Restate each entry shown beneath this instruction, keeping its wording intact.

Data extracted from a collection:
= = = = = = =
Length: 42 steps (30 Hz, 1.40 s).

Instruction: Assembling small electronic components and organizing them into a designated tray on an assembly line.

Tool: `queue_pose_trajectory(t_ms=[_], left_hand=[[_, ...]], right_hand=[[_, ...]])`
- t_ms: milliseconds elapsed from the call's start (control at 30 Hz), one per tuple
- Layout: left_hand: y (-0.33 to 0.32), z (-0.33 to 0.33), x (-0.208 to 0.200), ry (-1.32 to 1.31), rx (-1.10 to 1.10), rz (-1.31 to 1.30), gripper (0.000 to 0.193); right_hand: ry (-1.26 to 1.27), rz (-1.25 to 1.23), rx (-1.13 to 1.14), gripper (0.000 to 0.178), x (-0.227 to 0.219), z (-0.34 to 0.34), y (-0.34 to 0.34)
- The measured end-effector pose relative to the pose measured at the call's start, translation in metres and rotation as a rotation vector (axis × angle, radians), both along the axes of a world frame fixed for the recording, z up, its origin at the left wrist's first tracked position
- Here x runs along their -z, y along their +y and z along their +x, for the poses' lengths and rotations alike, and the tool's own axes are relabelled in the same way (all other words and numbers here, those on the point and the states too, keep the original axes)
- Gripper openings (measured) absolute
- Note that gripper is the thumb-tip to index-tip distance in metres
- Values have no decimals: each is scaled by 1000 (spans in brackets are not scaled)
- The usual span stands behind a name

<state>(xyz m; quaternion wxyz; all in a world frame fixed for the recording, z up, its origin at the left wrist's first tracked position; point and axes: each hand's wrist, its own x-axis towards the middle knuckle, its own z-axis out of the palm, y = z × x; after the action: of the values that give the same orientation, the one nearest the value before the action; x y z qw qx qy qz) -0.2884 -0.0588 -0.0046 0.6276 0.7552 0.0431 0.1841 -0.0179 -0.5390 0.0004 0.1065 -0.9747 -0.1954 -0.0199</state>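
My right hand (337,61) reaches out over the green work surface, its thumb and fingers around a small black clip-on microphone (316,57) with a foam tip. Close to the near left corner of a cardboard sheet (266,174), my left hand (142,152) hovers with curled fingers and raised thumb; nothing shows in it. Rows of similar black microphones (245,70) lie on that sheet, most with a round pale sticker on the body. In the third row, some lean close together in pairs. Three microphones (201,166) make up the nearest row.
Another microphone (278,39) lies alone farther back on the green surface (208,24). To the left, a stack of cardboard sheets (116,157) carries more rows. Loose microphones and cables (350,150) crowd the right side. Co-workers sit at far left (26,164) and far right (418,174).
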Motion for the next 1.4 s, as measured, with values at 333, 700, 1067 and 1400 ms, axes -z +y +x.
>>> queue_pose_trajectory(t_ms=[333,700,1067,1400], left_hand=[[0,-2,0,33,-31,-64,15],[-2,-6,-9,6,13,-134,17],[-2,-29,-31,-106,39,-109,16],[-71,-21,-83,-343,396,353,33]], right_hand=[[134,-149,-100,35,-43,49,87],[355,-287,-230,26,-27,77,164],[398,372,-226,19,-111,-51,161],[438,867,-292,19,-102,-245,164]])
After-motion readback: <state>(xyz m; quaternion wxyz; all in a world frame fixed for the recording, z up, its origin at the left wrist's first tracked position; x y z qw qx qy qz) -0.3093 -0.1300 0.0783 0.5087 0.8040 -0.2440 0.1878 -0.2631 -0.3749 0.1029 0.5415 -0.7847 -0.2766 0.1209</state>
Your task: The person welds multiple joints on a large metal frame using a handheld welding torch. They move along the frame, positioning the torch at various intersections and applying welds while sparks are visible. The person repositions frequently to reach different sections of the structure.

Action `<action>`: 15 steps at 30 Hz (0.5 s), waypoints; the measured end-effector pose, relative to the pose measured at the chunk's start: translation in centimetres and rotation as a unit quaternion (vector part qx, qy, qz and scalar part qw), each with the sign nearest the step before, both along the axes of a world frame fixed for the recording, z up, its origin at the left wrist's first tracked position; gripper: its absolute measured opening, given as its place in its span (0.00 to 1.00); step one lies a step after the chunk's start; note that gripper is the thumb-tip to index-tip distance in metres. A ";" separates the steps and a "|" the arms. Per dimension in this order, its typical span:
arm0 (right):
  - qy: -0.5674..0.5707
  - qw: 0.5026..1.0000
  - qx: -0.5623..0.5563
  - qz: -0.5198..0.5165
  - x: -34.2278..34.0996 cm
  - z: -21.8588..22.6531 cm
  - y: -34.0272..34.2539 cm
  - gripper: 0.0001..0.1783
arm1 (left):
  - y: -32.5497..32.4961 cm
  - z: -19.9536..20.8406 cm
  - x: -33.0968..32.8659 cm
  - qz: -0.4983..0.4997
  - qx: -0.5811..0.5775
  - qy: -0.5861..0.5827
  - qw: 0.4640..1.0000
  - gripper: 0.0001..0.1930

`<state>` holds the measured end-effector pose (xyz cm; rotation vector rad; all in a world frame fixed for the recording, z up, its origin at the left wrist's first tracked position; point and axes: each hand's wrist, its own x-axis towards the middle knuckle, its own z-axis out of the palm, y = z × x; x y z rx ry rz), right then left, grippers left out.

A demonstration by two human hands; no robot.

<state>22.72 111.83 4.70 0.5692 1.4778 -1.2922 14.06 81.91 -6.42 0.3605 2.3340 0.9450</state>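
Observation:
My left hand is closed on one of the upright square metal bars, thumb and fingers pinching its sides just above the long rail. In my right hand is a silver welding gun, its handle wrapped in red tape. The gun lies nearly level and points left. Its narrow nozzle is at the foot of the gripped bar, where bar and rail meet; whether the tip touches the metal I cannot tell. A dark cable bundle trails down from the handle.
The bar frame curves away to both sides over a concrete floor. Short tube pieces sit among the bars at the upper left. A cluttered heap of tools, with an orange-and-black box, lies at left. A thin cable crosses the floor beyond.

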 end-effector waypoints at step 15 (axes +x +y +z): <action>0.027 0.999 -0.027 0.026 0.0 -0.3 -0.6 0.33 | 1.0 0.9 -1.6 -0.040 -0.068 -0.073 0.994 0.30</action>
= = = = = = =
- [ANSWER SPACE]
Length: 42 steps (30 Hz, 1.40 s).

Instruction: Assembling small electronic components and organizing them into a designated tray on an assembly line.

Tool: `queue_pose_trajectory(t_ms=[_], left_hand=[[_, ...]], right_hand=[[_, ...]])`
- t_ms: milliseconds elapsed from the call's start (control at 30 Hz), one per tuple
- Layout: left_hand: y (-0.33 to 0.32), z (-0.33 to 0.33), x (-0.208 to 0.200), ry (-1.32 to 1.31), rx (-1.10 to 1.10), rz (-1.31 to 1.30), gripper (0.000 to 0.193); right_hand: ry (-1.26 to 1.27), rz (-1.25 to 1.23), rx (-1.13 to 1.14), gripper (0.000 to 0.178), x (-0.227 to 0.219), z (-0.34 to 0.34), y (-0.34 to 0.34)
- The measured end-effector pose relative to the pose measured at the call's start, translation in metres and rotation as a rotation vector (axis × angle, radians), both along the axes of a world frame fixed for the recording, z up, its origin at the left wrist's first tracked position
- Here x runs along their -z, y along their +y and z along their +x, for the poses' lengths and rotations alike, and the tool's own axes are relabelled in the same way (all other words and numbers here, those on the point and the states too, keep the original axes)
- Gripper openings (measured) absolute
- Note that gripper is the thumb-tip to index-tip distance in metres
- Values have no decimals: each is scaled by 1000 (spans in brackets are not scaled)
- The usual span stands behind a name

<state>(xyz m; quaternion wxyz; all in a world frame fixed for the recording, z up, its origin at the left wrist's first tracked position; point and axes: each hand's wrist, its own x-axis towards the middle knuckle, its own z-axis out of the palm, y = z × x; after the action: of the values that give the same orientation, the one nearest the value before the action; x y z qw qx qy qz) -0.2884 -0.0588 -0.0046 0.6276 0.7552 0.0431 0.1841 -0.0179 -0.5390 0.0004 0.1065 -0.9747 -0.1954 -0.0199</state>
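My right hand (337,61) reaches out over the green work surface, its thumb and fingers around a small black clip-on microphone (316,57) with a foam tip. Close to the near left corner of a cardboard sheet (266,174), my left hand (142,152) hovers with curled fingers and raised thumb; nothing shows in it. Rows of similar black microphones (245,70) lie on that sheet, most with a round pale sticker on the body. In the third row, some lean close together in pairs. Three microphones (201,166) make up the nearest row.
Another microphone (278,39) lies alone farther back on the green surface (208,24). To the left, a stack of cardboard sheets (116,157) carries more rows. Loose microphones and cables (350,150) crowd the right side. Co-workers sit at far left (26,164) and far right (418,174).
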Motion for the next 1.4 s, as measured, with values at 333, 700, 1067 and 1400 ms, axes -z +y +x.
>>> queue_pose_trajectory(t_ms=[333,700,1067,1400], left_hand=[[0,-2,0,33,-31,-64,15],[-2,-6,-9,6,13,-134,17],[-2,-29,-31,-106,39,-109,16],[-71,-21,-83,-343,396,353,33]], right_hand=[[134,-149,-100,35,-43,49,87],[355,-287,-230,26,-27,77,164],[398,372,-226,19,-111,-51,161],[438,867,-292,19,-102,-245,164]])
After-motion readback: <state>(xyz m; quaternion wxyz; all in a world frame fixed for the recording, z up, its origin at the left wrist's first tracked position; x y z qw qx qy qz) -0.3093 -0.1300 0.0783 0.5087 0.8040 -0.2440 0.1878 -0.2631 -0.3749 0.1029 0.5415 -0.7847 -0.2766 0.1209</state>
Your task: The person welds multiple joints on a large metal frame using a handheld welding torch. They move along the frame, positioning the torch at various intersections and applying welds while sparks are visible. The person repositions frequently to reach different sections of the structure.

Action `<action>`: 15 steps at 30 Hz (0.5 s), waypoints; the measured end-effector pose, relative to the pose measured at the chunk's start: translation in centimetres and rotation as a unit quaternion (vector part qx, qy, qz and scalar part qw), each with the sign nearest the step before, both along the axes of a world frame fixed for the recording, z up, its origin at the left wrist's first tracked position; gripper: its absolute measured opening, given as its place in its span (0.00 to 1.00); step one lies a step after the chunk's start; note that gripper is the thumb-tip to index-tip distance in metres. A ";" separates the steps and a "|" the arms. Per dimension in this order, its typical span:
arm0 (right):
  - qy: -0.5674..0.5707
  - qw: 0.5026..1.0000
  - qx: -0.5623..0.5563
  - qz: -0.5198..0.5165
  - x: -34.2278..34.0996 cm
  - z: -21.8588..22.6531 cm
  - y: -34.0272..34.2539 cm
  - gripper: 0.0001..0.1783
arm1 (left):
  - y: -32.5497..32.4961 cm
  - z: -19.9536..20.8406 cm
  - x: -33.0968..32.8659 cm
  - qz: -0.4983..0.4997
  - qx: -0.5811..0.5775
  - qy: -0.5861..0.5827
  - qw: 0.4640..1.0000
  - gripper: 0.0001..0.1930

`<state>` holds the measured end-effector pose (xyz cm; rotation vector rad; all in a world frame fixed for the recording, z up, its origin at the left wrist's first tracked position; point and axes: each hand's wrist, its own x-axis towards the middle knuckle, its own z-axis out of the palm, y = z × x; x y z rx ry rz), right then left, grippers left out.

A demonstration by two human hands; no robot.

<state>22.72 111.83 4.70 0.5692 1.4778 -1.2922 14.06 81.91 -6.42 0.3605 2.3340 0.9450</state>
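Observation:
My left hand is closed on one of the upright square metal bars, thumb and fingers pinching its sides just above the long rail. In my right hand is a silver welding gun, its handle wrapped in red tape. The gun lies nearly level and points left. Its narrow nozzle is at the foot of the gripped bar, where bar and rail meet; whether the tip touches the metal I cannot tell. A dark cable bundle trails down from the handle.
The bar frame curves away to both sides over a concrete floor. Short tube pieces sit among the bars at the upper left. A cluttered heap of tools, with an orange-and-black box, lies at left. A thin cable crosses the floor beyond.
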
 end-effector waypoints at step 15 (axes +x +y +z): <action>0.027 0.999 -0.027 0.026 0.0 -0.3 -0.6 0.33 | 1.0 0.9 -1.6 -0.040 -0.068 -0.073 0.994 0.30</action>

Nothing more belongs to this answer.